Quran 33:59 and the Selective Protection of Free Women: A Critique of Class-Based Modesty and Unaddressed Exploitation

Quran 33:59 and the Selective Protection of Free Women: A Critique of Class-Based Modesty and Unaddressed Exploitation

In Quran 33:59, Allah instructs the Prophet Muhammad to command believing women—particularly his wives and daughters, given their elevated status—to draw their jilbabs (outer garments) over themselves when going out. The explicit purpose, as elaborated in classical tafsirs such as Ibn Kathir’s, is to make free Muslim women visually distinct from slave women and from women of the pre-Islamic Jahiliyyah era. This distinction, according to early authorities like Ibn Mas’ud, Ubaydah, Qatadah, Al-Hasan al-Basri, Sa’id bin Jubayr, Ibrahim an-Nakha’i, Ata’ al-Khurasani, and others, would allow free women to be “recognized” and thus spared from harassment or molestation.

The verse states:

“That will be better that they should be known so as not to be annoyed.”

Commentators explain this as meaning that once free women are identifiable through modest covering (the jilbab worn over the khimar, akin to a large outer wrapper or the modern izar), men would refrain from bothering them out of respect for their free status and honor. Some reports, including those from Ibn Abbas (via Ali bin Abi Talhah) and Ubaydah as-Salmani, describe the covering as so extensive that women would leave only one eye visible when venturing out for necessities.

This interpretation reveals a stark and troubling hierarchy embedded in the revelation itself. The divine solution to street harassment is not a universal command against molestation, nor a rebuke of the perpetrators, nor any punitive measure. Instead, it is a dress code upgrade reserved exclusively for free believing women. Slave women—referred to derogatorily in some explanations as “servants or whores”—remain unprotected and unmarked. The jilbab becomes a visible badge of privilege: wear it, and you are “known” as free and therefore off-limits; lack it, and you remain fair game.

This class-based approach raises serious ethical questions. If the problem was men harassing women in the streets of Medina (as the context of the verse and its tafsirs indicate), why was the response limited to safeguarding only one category of women? Why did the revelation not condemn the behavior outright, demand justice for all victims, or impose consequences on the offenders—some of whom were reportedly from among the community? The silence on punishing or even rebuking such acts, especially when directed toward slave women, appears to accept their vulnerability as a given feature of the social order rather than a moral failing to be eradicated.

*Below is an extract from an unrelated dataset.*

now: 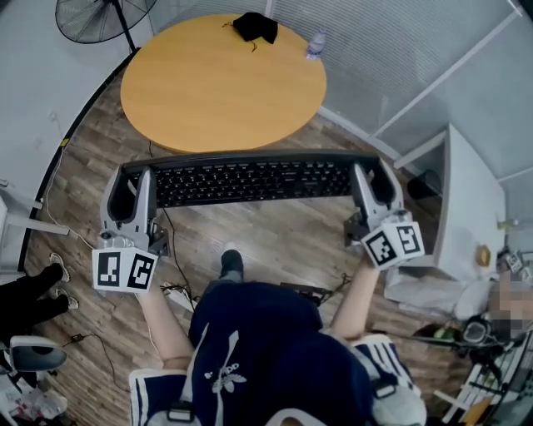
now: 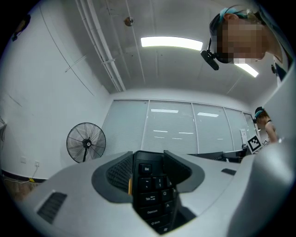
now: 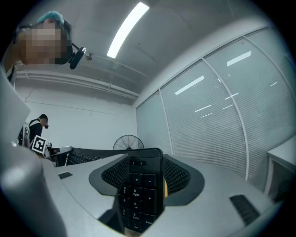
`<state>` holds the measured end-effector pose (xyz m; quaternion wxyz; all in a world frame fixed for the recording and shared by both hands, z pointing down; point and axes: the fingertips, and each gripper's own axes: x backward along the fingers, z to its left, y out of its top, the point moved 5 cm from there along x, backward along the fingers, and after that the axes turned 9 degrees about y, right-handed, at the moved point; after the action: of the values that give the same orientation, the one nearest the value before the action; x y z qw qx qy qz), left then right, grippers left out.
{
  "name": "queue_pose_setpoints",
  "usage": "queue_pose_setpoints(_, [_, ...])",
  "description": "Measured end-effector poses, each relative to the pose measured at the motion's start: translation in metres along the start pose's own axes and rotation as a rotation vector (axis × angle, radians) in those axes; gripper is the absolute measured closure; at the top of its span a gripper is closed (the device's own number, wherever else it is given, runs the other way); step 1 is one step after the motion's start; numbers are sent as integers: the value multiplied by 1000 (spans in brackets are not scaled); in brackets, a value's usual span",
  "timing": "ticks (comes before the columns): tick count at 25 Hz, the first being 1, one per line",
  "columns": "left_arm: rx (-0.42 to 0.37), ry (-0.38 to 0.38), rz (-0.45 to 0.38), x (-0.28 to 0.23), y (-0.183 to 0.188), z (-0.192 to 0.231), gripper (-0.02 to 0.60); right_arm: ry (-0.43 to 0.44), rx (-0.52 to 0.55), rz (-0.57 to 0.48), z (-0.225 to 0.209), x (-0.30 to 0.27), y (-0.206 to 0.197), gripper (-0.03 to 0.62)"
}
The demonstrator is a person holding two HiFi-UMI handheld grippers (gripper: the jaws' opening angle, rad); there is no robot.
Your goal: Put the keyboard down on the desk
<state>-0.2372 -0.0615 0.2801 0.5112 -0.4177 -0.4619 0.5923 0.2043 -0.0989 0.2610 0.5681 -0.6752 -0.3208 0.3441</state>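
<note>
black keyboard (image 1: 254,179) hangs level in the air over the wood floor (image 1: 275,241), lying crosswise in front of me, just short of the round wooden counter (image 1: 225,100) and not resting on it. my left gripper (image 1: 133,180) holds its left end: in the left gripper view the fingers (image 2: 113,175) are clamped on the esc and tab corner. my right gripper (image 1: 372,180) holds the right end, fingers (image 3: 178,178) pinching the number pad. both grippers point away from me with their marker cubes (image 1: 125,270) turned up toward my head. my forearms (image 1: 358,299) reach out from my body, one on each side, about level with each other. at the counter's far edge lie a black pouch-like thing (image 1: 255,27) and a small clear bottle (image 1: 315,45), near each other. a fan (image 1: 100,17) stands beyond the counter's left side. a white counter (image 1: 470,200) stands at my right.
</note>
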Motion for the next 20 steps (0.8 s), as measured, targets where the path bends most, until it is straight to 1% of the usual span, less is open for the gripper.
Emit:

Further, the language in certain tafsir reports equates lack of recognition with being treated as property or objects of casual exploitation. The phrase “not servants or whores” underscores that the protection is tied to social status, not inherent human dignity. In a system where female slaves were legally accessible to their owners for sexual relations (as permitted in other Quranic verses), this verse effectively reinforces that divide: free women deserve safeguarding through visible modesty markers, while slave women do not merit the same intervention.

Ultimately, Quran 33:59, as interpreted by major classical scholars, does not present a comprehensive ethic of protection against sexual harassment or assault. It offers a pragmatic, status-preserving adjustment for one privileged group while leaving the underlying exploitation of enslaved women unaddressed and structurally intact. This selective remedy highlights a fundamental tension between the claimed universal moral vision of Islam and the hierarchical realities preserved in its foundational texts.